THE ROBE
T. it.: “La tunica”; Scen.: Albert Maltz, Philip Dunne e Gina Kaus, tratto dalla novella di Lloyd C. Douglas; F.: Leon Shamroy; M.: Barbara McLean; Scgf.: Lyle Wheeler, George W. Davis; Cost.: Emile Santiago (non accr.); Trucco: Ben Nye; Mu.: Alfred Newman; Su.: Bernard Freericks, Roger Heman Jr.; Effetti speciali: Ray Kellogg; Ass. R.: Tom Connors Jr.; Int.: Richard Burton (Marcello Gallio), Jean Simmons (Diana), Victor Mature (Demetrio), Michael Rennie (Pietro), Richard Boone (Pilato), Dean Jagger (Justus), Jay Robinson (Caligola), Torin Thatcher (senatore Gallio), Betta St. John (Miriam), Hayden Rorke (Calvus), Jeff Morrow (Paolo), Ernest Thesiger (Tiberio), Dawn Addams (Junia), Leon Askin (Abidor), Helen Beverly (Rebecca), Michael Ansara (Giuda), Ben Astar (Cleandro), Jean Corbett, Joan Corbett, Gloria Saunders (schiave), Sally Corner (Cornelia), Leo Curley (Shalum), Percy Helton (Caleb), Thomas Browne Henry (Mario), Rosalind Ivan (Giulia), Donald C. Klune (Gesù), Francis Pierlot (Dodinio), Peter Reynolds (Lucio), Pamela Robinson (Lucia), Harry Shearer (Davide), George E. Stone (Gracco); Prod: 20th Century Fox; 35mm.

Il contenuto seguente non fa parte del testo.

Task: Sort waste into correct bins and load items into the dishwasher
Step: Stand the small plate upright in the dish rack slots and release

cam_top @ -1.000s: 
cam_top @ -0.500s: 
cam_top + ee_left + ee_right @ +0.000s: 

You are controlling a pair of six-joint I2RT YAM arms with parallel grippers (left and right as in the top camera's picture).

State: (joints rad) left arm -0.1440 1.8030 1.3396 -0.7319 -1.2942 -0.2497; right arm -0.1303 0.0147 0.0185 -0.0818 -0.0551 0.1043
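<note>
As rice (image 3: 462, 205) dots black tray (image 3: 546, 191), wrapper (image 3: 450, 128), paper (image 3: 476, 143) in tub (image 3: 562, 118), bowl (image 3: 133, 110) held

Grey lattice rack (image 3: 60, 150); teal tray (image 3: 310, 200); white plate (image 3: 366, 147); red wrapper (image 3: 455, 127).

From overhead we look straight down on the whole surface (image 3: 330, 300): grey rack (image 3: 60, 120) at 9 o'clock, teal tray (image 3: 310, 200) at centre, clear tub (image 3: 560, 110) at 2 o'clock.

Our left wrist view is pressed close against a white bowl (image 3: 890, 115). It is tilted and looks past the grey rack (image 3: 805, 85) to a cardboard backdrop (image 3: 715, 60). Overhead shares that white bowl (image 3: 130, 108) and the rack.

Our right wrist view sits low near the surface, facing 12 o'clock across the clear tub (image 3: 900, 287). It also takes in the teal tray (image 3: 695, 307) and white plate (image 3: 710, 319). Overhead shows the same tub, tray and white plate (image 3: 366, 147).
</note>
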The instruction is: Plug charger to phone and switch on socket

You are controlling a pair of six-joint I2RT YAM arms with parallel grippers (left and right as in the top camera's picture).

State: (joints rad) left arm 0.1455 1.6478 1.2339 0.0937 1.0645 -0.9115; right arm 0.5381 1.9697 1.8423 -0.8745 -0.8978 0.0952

D.: 135’.
Scheda Film
Esagero un po’: The Robe è una buona dimostrazione di come il CinemaScope autorizzi ogni scelta e allo stesso tempo non richieda neanche troppi sforzi: Henry Koster cambia inquadratura e decide i movimenti di macchina secondo la sua prassi abituale, senza commettere grosse imprecisioni, si imbatte persino in piacevoli imprevisti, in successi inattesi; mille dettagli, mille astuzie di cui ci si stancherà presto, ma che dimostrano anche che non ci si fermerà a questo punto; sarà necessario, alla fine, intraprendere una ricerca verso una nuova ampiezza di gesti e atteggiamenti: un’ampiezza, soprattutto, del gesto contemporaneo, che assumerà rilievo su questo sfondo piatto. Il regista imparerà a rivendicare, a volte, l’intera superficie dello schermo, ad animarla con la sua personalità, a imbastirvi un gioco multiplo e serrato o, al contrario, a distanziare i poli del dramma, a creare delle zone di silenzio, delle superfici di riposo o delle interruzioni provocatorie, delle rotture sapienti; stanco di vasi e candelabri inseriti a margini dell’immagine in nome dell’equilibrio dei piani ravvicinati, scoprirà la bellezza dei vuoti, degli spazi aperti e liberi, attraversati dal vento, saprà sgombrare l’immagine, senza più temere né buchi né squilibri, per obbedire alle verità del cinema.